__Exercise brief__
Copy out all lines from the entries below in which "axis" occurs.

__Listed entries__
= Beginning of Section =

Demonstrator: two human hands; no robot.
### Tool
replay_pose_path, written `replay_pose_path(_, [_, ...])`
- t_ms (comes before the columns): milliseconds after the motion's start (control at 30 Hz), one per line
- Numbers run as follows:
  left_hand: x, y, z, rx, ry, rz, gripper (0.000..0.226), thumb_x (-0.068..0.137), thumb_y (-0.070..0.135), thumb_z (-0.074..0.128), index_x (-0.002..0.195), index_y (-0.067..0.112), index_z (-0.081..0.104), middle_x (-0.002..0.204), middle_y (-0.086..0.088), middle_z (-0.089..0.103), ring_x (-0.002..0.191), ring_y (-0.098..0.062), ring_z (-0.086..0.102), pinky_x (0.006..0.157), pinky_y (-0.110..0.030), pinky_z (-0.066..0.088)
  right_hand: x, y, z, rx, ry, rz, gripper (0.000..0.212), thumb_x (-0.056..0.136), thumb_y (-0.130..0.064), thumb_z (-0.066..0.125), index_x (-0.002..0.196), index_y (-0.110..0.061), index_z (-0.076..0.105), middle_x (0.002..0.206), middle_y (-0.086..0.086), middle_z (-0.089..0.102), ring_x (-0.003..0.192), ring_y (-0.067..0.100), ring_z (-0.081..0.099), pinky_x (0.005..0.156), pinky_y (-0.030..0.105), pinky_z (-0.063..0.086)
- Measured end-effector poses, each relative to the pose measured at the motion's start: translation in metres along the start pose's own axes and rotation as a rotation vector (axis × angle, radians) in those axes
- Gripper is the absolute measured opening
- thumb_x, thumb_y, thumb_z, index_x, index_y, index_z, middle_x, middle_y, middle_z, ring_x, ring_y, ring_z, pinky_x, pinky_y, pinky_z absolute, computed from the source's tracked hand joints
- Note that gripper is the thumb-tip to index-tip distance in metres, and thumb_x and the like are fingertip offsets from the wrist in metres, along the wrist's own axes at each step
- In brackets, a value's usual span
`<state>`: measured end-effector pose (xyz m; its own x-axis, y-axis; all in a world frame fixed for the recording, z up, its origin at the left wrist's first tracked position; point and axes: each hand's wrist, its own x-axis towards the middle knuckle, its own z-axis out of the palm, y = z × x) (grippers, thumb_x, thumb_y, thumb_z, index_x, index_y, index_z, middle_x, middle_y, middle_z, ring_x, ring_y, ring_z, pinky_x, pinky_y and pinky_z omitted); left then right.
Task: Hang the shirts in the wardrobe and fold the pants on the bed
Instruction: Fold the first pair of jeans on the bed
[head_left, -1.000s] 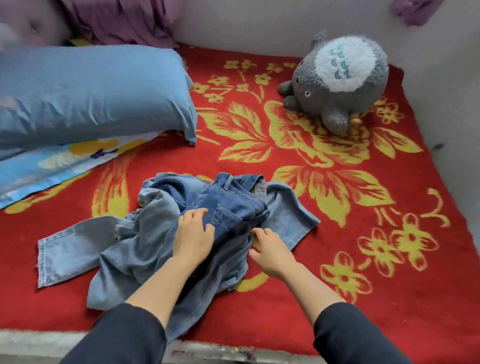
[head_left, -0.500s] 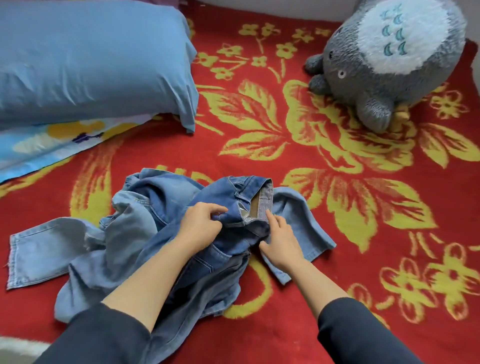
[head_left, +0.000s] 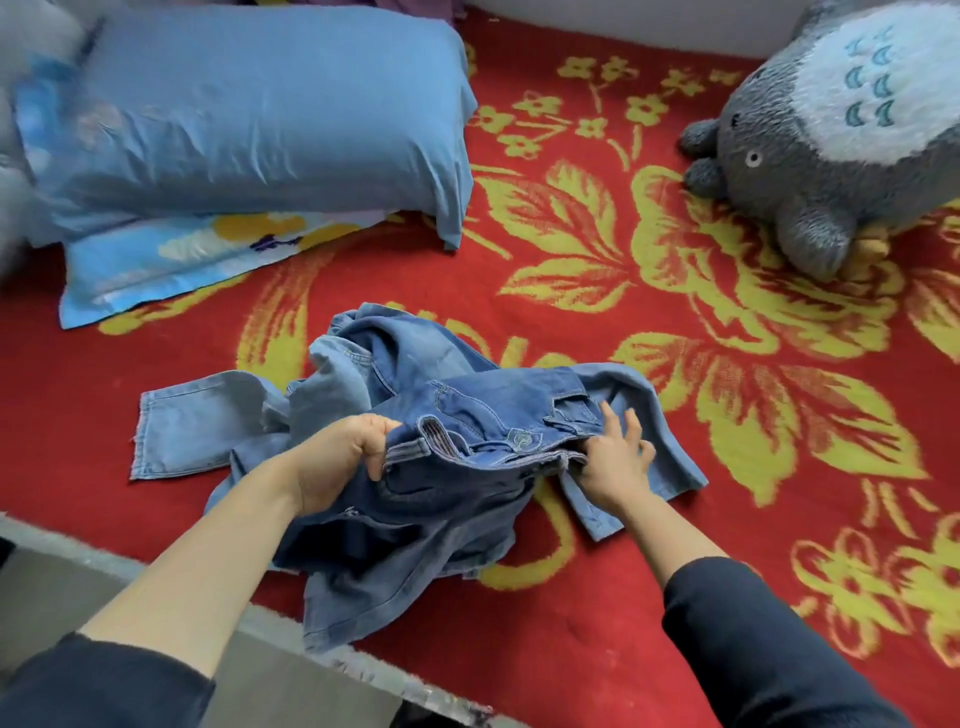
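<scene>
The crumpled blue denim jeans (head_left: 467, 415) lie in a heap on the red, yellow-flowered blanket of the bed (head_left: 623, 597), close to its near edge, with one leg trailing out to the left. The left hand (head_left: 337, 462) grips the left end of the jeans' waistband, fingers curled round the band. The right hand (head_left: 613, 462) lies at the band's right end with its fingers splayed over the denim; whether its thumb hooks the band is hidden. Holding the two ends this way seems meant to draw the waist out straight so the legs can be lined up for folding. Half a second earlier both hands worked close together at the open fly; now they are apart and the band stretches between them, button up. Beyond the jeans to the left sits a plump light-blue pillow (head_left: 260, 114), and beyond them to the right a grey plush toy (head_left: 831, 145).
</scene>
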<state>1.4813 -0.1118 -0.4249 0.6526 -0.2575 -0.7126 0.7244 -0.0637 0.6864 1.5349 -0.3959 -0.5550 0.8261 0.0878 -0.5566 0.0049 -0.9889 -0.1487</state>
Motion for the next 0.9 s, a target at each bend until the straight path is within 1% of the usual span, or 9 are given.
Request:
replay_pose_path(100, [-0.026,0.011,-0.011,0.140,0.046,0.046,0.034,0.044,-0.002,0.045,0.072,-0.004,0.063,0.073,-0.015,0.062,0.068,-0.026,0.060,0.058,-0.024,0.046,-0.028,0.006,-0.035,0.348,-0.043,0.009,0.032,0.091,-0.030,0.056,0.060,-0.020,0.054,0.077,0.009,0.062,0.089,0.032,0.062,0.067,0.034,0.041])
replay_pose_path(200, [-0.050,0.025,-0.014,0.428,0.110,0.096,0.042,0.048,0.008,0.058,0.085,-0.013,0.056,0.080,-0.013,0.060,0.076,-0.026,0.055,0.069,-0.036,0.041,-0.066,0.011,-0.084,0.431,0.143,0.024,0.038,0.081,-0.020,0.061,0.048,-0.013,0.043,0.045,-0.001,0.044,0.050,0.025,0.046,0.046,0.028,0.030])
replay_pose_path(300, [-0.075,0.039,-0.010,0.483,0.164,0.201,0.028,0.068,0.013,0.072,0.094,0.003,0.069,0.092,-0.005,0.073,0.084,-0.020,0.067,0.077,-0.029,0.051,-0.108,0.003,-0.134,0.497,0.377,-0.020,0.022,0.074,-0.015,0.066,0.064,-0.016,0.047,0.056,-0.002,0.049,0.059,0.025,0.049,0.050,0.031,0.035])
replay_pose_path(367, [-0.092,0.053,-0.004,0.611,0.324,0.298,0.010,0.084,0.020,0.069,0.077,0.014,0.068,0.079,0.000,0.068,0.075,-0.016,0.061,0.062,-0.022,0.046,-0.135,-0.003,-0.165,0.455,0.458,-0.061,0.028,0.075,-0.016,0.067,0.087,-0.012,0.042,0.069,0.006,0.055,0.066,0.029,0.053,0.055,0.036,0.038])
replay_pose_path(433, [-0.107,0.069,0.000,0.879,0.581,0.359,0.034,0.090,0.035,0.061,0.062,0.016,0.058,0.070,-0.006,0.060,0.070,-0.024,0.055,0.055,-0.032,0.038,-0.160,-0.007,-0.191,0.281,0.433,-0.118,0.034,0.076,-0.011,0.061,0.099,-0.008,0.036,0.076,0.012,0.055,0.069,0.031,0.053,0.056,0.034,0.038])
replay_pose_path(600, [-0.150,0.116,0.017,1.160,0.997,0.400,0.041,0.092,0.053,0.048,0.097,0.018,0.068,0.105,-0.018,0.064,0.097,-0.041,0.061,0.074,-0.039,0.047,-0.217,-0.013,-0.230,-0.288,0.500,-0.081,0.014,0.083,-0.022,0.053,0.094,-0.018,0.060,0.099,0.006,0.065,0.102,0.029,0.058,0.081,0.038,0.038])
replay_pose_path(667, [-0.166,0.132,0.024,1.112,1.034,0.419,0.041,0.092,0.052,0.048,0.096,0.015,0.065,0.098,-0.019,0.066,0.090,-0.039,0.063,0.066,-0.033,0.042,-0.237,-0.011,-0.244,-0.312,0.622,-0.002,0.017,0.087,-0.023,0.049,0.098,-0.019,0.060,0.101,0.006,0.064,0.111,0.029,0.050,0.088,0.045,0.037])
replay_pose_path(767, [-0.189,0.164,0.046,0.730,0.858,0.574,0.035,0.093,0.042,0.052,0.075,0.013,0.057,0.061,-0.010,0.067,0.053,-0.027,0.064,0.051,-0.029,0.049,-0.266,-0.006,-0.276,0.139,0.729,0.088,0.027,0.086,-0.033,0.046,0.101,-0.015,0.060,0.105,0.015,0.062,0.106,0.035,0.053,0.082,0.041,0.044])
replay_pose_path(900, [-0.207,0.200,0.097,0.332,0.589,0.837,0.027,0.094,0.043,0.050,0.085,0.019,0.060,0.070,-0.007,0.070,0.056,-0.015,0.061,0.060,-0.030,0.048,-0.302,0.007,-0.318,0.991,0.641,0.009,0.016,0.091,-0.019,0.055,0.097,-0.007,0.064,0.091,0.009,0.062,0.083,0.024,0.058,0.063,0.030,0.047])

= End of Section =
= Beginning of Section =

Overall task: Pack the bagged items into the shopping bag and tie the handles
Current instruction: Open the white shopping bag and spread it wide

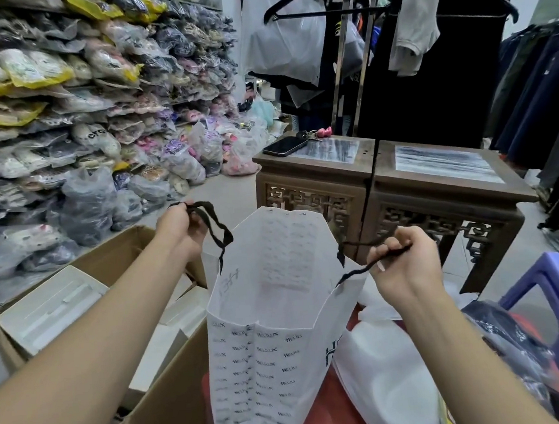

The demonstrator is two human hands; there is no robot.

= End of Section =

__Task solution__
- Measured end-effector poses, each relative to the pose measured at the motion's start: translation in metres along the start pose's own axes and rotation as a rotation vector (axis × angle, radians) in those axes
`<state>`: measured end-effector pose (xyz m; its own x-axis, y-axis; all in a world frame fixed for the recording, z up, its origin at the left wrist's first tracked position; point and axes: each hand's wrist, its own x-axis towards the middle knuckle, its own z-axis out of the palm, y = z × x) (grippers, thumb_x, thumb_y, thumb_z, index_x, index_y, index_z, middle_x, middle_y, middle_z, ring_x, ring_y, ring_z, pinky_x, pinky_y and pinky_z omitted); left then right.

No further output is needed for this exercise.